Son again, on the left, going away from goal then going down after a clumsy tackle. Kane, calm, bottom corner, bedlam. Lost and won then lost, now won, didn’t see that coming, unexpected and all the sweeter for it. A game to savour more on the way home than during the 90 minutes.
My mantra – enjoy it while you can. But while we defended well – Lloris had little to do again – for extended periods we showed little creativity and the tempo was slow. The problems we have had all season in making chances, let alone scoring goals, were evident again and Pochettino was outmanoeuvred in the first half after a fine ‘performance’ last week. But this was Harry’s game – Winks that is. he’ll remember his debut until the day he dies and who knows, in twenty years fans may be saying, ‘Winks, I was there when he made his debut you know…’
So victory in the Lop-sided Derby – their cup final, we’re indifferent. It’s an odd relationship, one which if not unique then can’t be repeated in too many towns and cities across the country. Bilic himself said this was their most important match of the season and I have no doubt they despise us with a passion, but it’s not reciprocated, at least not to the same extent. Derbies have to have a balance of feeling on both sides, surely.

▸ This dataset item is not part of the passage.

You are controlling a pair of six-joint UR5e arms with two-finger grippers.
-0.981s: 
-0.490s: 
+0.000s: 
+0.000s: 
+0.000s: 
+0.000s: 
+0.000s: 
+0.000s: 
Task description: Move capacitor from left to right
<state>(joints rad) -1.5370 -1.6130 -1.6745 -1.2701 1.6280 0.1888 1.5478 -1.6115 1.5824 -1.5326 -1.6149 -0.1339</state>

The stadium business cranked up the anger. To me Stratford is W Ham territory, no question, and I don’t blame them, I would get wound up at the very thought of another club muscling onto our patch. 1913 was bad enough…. Again though, it wasn’t reciprocated because most Spurs fans didn’t want to go there and we delighted when we stayed in N17. When in the lead, the Hammers’ fans taunted us with ‘it’s happening again.’ I’m duty bound to ask, what exactly? They won the last match, 1-0 and fully deserved it, in the process forgetting their 4-1 defeat at the Lane and the series of late goals that have given us a point or three in recent times. Kane’s 95th minute penalty rebound winner, Bale’s glorious top-corner winner, Stalteri’s late tap in or Dier’s cultured touch round the keeper. Odd.